A Postdoctoral Fulbright in Israel

Adam Gamzon
University of Massachusetts, Amherst
Israel, 2012-2013

My family's Fulbright experience has been fantastic, and everything that we hoped would happen has happened. When I applied to Fulbright, I was just finishing my Ph.D. and we knew that the natural next stage in my academic career would be to get a non-tenure track/postdoctoral position for about two or three years. Knowing that this would be temporary, my wife and I decided that we would be open to traveling to a foreign country, so I started looking at all of the different options. One of my top choices was the Hebrew University of Jerusalem because of their strong faculty in mathematics. Having already made contact and spoken with one of the professors from Hebrew University about my research, this made Israel and Hebrew University a logical choice for my Fulbright application.

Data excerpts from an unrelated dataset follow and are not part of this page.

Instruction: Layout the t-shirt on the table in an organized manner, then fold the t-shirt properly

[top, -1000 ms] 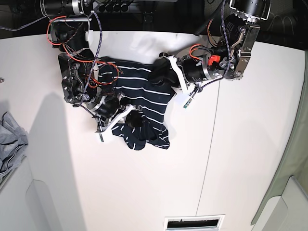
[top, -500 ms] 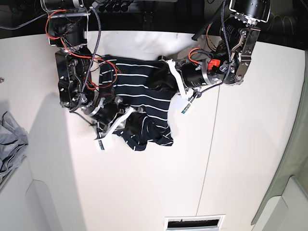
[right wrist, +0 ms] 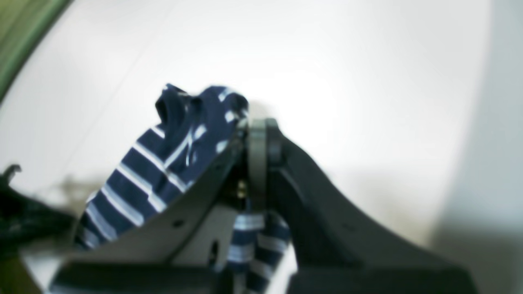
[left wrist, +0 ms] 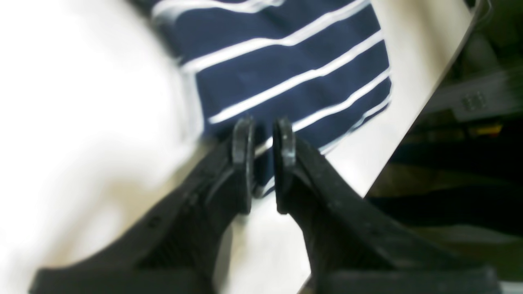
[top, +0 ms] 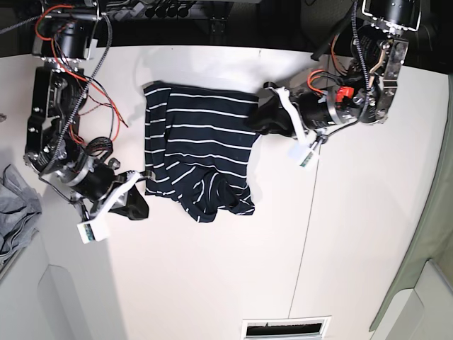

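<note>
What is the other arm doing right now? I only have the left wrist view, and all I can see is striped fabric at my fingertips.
Observer: The right gripper is shut on a fold of the t-shirt.
Operator: Is the shirt laid out flat?
Observer: Not fully. In the base view its upper part is spread between the two arms, but the lower part is bunched and wrinkled.
Operator: Anything else near it?
Observer: A grey garment lies at the base view's left edge, on the right arm's side, apart from the shirt.
</note>
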Motion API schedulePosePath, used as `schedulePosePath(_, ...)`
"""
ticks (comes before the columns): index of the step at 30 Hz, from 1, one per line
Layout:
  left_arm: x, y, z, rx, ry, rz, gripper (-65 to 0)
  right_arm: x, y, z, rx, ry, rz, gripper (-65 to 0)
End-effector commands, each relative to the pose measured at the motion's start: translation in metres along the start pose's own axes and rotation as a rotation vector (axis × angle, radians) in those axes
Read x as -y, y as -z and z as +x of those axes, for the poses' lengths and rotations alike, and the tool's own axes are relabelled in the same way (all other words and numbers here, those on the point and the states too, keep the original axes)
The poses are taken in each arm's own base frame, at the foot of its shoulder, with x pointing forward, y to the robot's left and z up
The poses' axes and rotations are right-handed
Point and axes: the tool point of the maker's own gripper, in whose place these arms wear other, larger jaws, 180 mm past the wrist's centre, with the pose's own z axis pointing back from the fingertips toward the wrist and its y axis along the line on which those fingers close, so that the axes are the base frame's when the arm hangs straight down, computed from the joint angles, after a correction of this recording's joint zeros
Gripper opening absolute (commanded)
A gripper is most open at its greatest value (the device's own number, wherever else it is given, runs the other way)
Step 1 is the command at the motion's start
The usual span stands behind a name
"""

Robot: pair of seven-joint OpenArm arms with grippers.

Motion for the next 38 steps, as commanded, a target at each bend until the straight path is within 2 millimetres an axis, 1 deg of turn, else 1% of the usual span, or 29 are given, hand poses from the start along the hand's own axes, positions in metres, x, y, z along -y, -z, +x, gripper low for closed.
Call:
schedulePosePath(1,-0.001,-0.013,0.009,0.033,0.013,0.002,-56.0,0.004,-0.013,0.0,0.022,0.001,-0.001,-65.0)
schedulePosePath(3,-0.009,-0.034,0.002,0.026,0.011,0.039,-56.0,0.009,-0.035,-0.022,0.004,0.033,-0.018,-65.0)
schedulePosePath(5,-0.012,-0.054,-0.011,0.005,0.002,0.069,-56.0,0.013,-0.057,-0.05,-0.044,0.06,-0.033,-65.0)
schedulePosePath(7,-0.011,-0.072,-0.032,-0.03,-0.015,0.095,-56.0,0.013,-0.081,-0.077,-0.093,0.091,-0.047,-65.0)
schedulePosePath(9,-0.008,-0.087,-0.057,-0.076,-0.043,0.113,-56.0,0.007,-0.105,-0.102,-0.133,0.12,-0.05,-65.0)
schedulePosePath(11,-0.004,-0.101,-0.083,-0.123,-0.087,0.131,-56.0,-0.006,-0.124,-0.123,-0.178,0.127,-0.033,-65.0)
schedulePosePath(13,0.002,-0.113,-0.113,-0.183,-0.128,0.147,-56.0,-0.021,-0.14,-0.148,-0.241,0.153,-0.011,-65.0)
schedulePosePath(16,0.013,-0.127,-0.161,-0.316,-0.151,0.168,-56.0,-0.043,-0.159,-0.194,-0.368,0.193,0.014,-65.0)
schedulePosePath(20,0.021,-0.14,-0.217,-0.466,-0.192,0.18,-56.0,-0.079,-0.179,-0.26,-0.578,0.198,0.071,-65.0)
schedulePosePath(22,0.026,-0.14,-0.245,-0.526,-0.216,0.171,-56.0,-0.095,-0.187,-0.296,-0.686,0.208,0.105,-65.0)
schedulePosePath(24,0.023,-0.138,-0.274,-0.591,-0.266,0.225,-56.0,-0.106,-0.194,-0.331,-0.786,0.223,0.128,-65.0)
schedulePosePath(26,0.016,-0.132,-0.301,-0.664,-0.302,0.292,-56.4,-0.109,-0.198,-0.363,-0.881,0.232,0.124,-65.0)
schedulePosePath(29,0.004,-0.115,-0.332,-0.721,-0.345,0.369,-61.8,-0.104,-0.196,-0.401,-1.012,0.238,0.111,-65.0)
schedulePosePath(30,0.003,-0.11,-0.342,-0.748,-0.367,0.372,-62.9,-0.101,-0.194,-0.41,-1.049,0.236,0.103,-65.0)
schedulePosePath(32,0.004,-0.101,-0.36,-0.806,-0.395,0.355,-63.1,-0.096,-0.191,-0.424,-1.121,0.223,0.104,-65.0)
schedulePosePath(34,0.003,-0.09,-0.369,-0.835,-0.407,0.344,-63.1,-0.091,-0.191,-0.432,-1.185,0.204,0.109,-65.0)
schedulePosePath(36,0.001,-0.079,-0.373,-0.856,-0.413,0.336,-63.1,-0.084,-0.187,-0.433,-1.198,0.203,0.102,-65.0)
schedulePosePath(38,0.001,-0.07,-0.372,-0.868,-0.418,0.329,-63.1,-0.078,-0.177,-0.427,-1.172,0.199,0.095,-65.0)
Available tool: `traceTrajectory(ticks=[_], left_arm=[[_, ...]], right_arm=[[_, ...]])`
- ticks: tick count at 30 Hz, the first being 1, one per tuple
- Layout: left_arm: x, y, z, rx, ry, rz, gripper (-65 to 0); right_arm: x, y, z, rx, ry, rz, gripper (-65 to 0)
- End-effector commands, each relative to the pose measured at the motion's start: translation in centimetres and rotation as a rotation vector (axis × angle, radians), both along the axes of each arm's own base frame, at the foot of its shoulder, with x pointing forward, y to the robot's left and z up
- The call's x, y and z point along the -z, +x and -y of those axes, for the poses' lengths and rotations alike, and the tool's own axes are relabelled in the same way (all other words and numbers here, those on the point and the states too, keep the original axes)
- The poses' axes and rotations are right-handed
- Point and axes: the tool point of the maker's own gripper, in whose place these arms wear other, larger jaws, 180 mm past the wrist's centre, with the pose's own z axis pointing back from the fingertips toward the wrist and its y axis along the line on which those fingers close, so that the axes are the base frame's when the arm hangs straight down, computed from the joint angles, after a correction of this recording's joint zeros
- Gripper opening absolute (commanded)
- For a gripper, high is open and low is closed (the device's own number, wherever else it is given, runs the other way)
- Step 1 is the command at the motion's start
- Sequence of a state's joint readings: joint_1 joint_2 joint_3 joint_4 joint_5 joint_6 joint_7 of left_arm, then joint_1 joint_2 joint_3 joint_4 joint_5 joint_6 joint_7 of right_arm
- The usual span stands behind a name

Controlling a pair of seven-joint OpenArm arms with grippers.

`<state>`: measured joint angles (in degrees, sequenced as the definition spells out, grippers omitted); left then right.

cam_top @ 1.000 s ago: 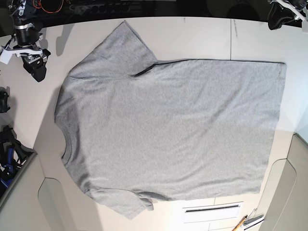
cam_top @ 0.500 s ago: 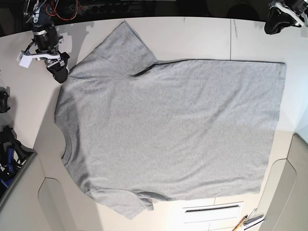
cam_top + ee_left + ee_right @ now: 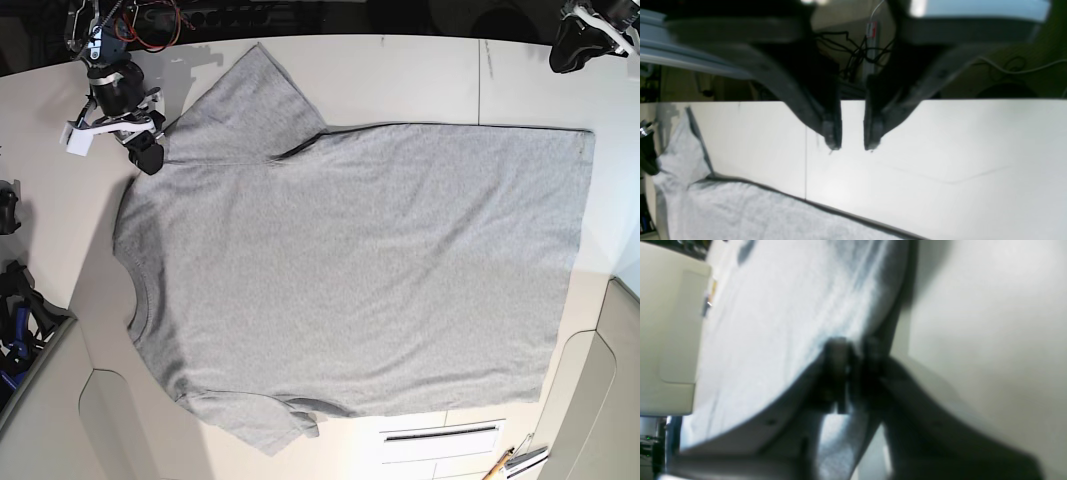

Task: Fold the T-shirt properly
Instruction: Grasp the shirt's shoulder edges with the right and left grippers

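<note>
Right tool (image 3: 150,160) low at shirt (image 3: 360,270) shoulder edge, seemingly pinching fabric; left tool (image 3: 852,146) slightly parted, empty, above counter (image 3: 940,150).

The T-shirt (image 3: 350,270) was plain heather grey, finely flecked, with no print on the side facing up; its ribbed neck near the table's left edge was the same grey. The table (image 3: 400,80) was off-white with a thin dark seam line running from its far edge. The right claw (image 3: 150,158) was black, carried on a white bracket, with red and black wires behind it. The left claw (image 3: 852,146) had dark grey fingers (image 3: 832,133). At the near edge lay an orange-tipped pencil (image 3: 497,465).
</note>
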<state>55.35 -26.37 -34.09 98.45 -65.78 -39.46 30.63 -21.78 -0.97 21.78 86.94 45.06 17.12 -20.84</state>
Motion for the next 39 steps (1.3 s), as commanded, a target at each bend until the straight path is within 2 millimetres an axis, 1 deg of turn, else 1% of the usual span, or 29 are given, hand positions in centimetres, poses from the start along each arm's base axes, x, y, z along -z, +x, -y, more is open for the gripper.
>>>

Besides completing the proposed research project, we had broader goals that included creating new or stronger collaborations, building lasting friendships with our neighbors, and having a baby. My research interests are in number theory, in particular, the project that I proposed for Fulbright was to investigate the unobstructedness of Hilbert modular deformation problems. In addition to carrying out this research, I regularly attended the Jerusalem number theory seminar, frequently spoke with my sponsoring scientist Udi de Shalit, and gave an informal seminar on introductory algebraic geometry. As it turns out, I was able to complete my original project within the first year of the grant. While it is somewhat disappointing that the project wasn't as involved as we thought, in the end, it is good that it is coming to a close since I now have two new projects waiting to begin. The first will be a collaborative effort with Udi and the second is a project with a colleague from the U.S.

One of our biggest concerns in coming to Israel was that my wife was giving up her job and didn't have a clear idea of what she was going to do to stay active during the grant.  As I mentioned before, we were hoping that at some point during the 20 months in Israel we would have our first child, but hoping to get pregnant is not exactly a concrete plan. Again, everything worked out more perfectly than we had hoped.  My wife found work babysitting part-time three days a week. She also started volunteering for an Israeli NGO, advocating for greywater recycling. Both activities however, were part-time, so she was also able to fit in another part-time job teaching high school science (her chosen profession in the U.S.) for Americans studying abroad. Currently she is six months pregnant, so she’s stepping back from these activities, but she plans on returning to teaching next spring.

While in Jerusalem, we have made an effort to integrate and to participate in communal activities with people in our neighborhood.  This includes participating in holiday celebrations by joining with our neighbors for meals, participating in various running activities (e.g., the Jerusalem 10k/half marathon/marathon), and taking ulpan (Hebrew language classes). Because of this, we have been fortunate to begin to form those friendships that we wanted. For example, one evening we held a memorial service for my mom in our apartment and the room was full of people that we had met while in Israel. We are excited that we have another year to deepen these relationships.